EXERCISE BRIEF: Without including any pictures, copy every line below exactly.

DATA PROVIDED:
------------------------------------------------------------------------
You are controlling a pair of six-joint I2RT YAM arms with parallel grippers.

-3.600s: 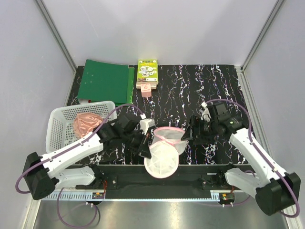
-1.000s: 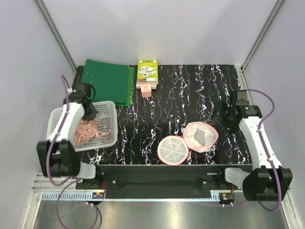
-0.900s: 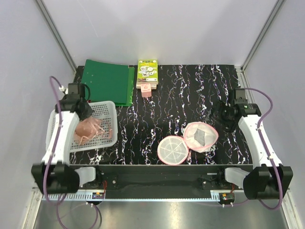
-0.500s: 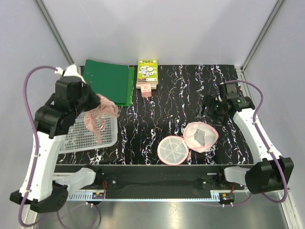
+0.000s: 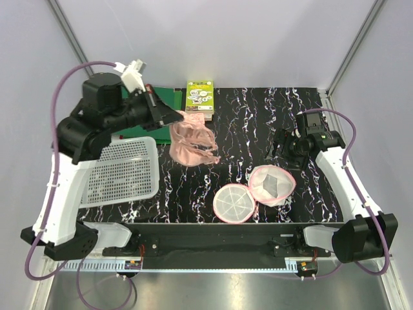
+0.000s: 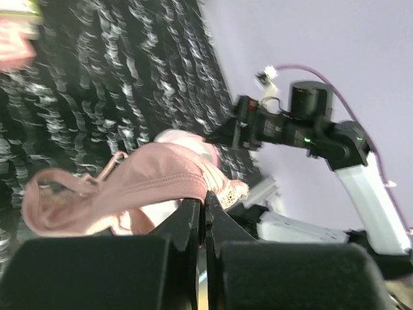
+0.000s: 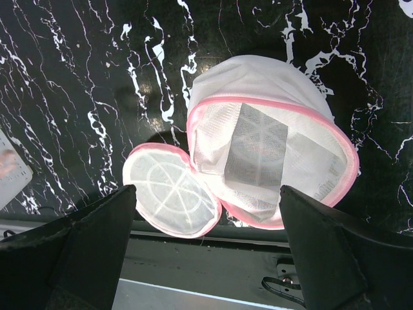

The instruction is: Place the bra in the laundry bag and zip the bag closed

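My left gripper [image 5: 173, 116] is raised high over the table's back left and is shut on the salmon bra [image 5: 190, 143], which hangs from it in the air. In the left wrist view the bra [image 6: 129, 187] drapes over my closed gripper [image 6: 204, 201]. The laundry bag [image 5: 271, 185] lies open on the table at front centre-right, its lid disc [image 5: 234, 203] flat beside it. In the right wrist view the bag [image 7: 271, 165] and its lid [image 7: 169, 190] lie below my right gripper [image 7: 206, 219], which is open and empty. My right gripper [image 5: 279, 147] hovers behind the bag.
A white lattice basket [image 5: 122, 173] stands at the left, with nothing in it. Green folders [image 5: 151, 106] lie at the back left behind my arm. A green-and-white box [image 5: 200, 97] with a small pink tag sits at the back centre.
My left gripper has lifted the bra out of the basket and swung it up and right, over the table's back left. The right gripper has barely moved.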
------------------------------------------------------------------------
EXERCISE RESPONSE:
You are controlling a pair of six-joint I2RT YAM arms with parallel grippers.

-3.600s: 
-1.000s: 
-0.900s: 
-0.500s: 
+0.000s: 
+0.000s: 
+0.000s: 

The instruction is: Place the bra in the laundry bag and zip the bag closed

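My left gripper [image 5: 173, 116] is raised high over the table's back left and is shut on the salmon bra [image 5: 190, 143], which hangs from it in the air. In the left wrist view the bra [image 6: 129, 187] drapes over my closed gripper [image 6: 204, 201]. The laundry bag [image 5: 271, 185] lies open on the table at front centre-right, its lid disc [image 5: 234, 203] flat beside it. In the right wrist view the bag [image 7: 271, 165] and its lid [image 7: 169, 190] lie below my right gripper [image 7: 206, 219], which is open and empty. My right gripper [image 5: 279, 147] hovers behind the bag.
A white lattice basket [image 5: 122, 173] stands at the left, with nothing in it. Green folders [image 5: 151, 106] lie at the back left behind my arm. A green-and-white box [image 5: 200, 97] with a small pink tag sits at the back centre.
My left gripper has lifted the bra out of the basket and swung it up and right, over the table's back left. The right gripper has barely moved.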

Nothing else is part of this output.